Los argumentos, no exentos de refinamiento y agudeza, apuntan cruelmente a la educación, al desprecio por el conocimiento y su estatus social y, finalmente, a la intelectualidad. Una de las constantes preocupaciones de los gobiernos socialistas ha sido dotar de una óptima formación a las nuevas generaciones por medio de unos sistemas educativos orientados a la equidad y a la reparación de las desigualdades entre las clases sociales. Sin embargo, lo igualitario no casaba con la excelencia, con la aristocracia del saber, que dirían tanto Platón como el alemán Weber, por citar a pensadores de muy diferentes épocas. Por lo tanto, la mediocridad, y ahí están las cifras para demostrarlo, se fue extendiendo como un mal menor, consentido y hasta promovido por unas autoridades que creían hacer un bien a la sociedad. La ignorancia, paulatinamente, fue ganando terreno al conocimiento y, con ello, para sorpresa de los progresistas -y me parece que únicamente para los de esta ideología-, el antiintelectualismo se convirtió en una postura de éxito entre los que habitaban las aulas de las instituciones educativas. Y, al terminar su formación, el rechazo a todo lo que supusiera intelectualidad era más que manifiesto.
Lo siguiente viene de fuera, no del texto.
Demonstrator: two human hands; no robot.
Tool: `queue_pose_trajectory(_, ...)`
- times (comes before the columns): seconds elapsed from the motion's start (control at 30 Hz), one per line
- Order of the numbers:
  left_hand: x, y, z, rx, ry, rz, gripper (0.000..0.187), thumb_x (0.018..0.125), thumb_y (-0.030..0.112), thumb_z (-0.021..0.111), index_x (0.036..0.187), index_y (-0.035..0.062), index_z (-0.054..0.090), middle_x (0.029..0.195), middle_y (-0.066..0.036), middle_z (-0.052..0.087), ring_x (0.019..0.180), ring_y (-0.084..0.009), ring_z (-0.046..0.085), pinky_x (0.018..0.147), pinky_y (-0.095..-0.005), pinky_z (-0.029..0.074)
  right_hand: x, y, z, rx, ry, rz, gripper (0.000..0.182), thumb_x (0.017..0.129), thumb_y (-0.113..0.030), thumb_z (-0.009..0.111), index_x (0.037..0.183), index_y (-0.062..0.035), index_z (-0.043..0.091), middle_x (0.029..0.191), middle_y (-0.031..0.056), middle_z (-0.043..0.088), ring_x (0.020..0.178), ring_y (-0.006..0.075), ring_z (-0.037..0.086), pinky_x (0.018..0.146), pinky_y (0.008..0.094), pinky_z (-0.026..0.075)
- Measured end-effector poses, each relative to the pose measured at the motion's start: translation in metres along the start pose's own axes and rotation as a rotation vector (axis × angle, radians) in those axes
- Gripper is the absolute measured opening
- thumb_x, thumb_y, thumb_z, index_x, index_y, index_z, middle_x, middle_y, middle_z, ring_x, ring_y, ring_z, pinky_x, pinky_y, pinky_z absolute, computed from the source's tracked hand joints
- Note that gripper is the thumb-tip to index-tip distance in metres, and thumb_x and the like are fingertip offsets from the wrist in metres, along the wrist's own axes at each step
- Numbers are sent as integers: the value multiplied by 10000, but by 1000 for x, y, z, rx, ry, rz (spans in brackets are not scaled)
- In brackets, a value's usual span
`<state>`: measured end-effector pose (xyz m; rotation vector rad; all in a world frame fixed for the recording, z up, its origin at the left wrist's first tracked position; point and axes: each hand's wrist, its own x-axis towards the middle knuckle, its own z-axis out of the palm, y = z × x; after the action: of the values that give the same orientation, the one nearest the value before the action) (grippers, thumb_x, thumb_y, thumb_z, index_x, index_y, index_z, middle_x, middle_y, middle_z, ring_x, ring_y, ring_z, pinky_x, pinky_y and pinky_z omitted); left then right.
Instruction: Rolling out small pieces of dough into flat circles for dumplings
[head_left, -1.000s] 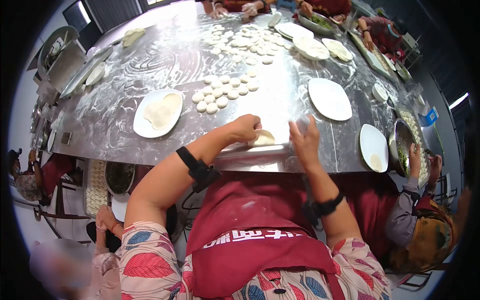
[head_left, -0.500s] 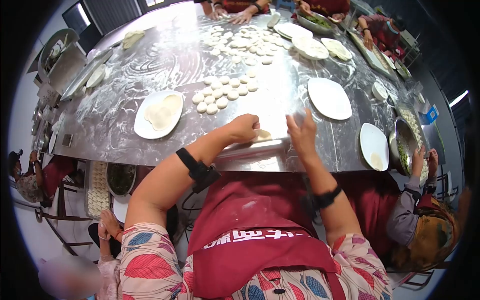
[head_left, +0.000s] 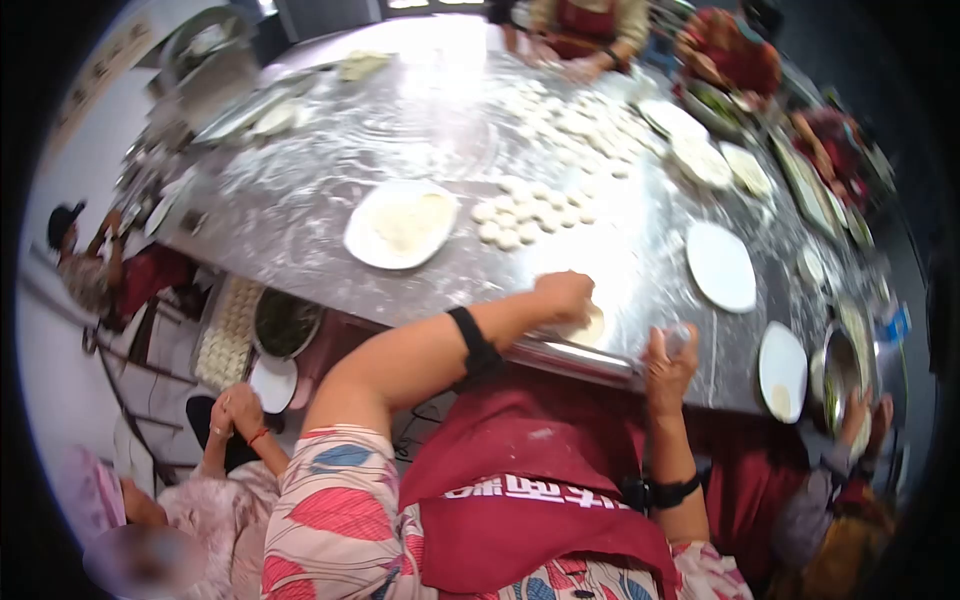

El triunfo de las opciones populistas ha puesto sobre el tapete, precisamente, la gran paradoja sobre la que se debate la izquierda actual. Cuanto más tiempo se demoren en la respuesta, más amarga se volverá la salida a la situación. Postular una educación que aparte y desprecie a los que más saben, que ridiculice al que muestra interés y talento por el progreso intelectual, sólo rendirá un fruto, aunque nadie lo desee, pero menos aún los que implantaron un sistema nacional de enseñanza que aspiraba a constituirse en ascensor social. Ese fruto es la negación del conocimiento y el odio visceral a las personas que lo representan por entenderlo fuente de discriminación, cuando no de elitismo. Este es el calvario al que deben hacer frente las formaciones de izquierda, todavía incrédulas ante la profunda falla de su sistemática ideológica.

Muchos de los votantes del populismo son obreros apenas cualificados, personas que, durante un tiempo, fueron protagonistas de las medidas educativas y sociales de los gobiernos de izquierda y que, en contrapartida, deberían haber renovado, si ya la habían contraído, su compromiso con las opciones de progreso. Pero, no ha sido así, y las razones no hay que encontrarlas en las políticas de la derecha, sino en los principios que definen las esencias del movimiento de izquierdas. Urge una revisión de sus planteamientos tanto como su puesta al día. No es una revolución en la militancia, y quien lo vea de este modo mantiene la ceguera ante el problema de fondo, sino un auténtico desafío intelectual, el de acometer la reconstrucción de una forma de pensar que ha actuado contra sí misma, canibalizando los principios y propósitos de una ideología en su integridad. Sólo me cabe desear suerte en la empresa porque, en su error, habrán de descubrir lo que perversamente han ignorado durante demasiados años, el genuino valor de la educación.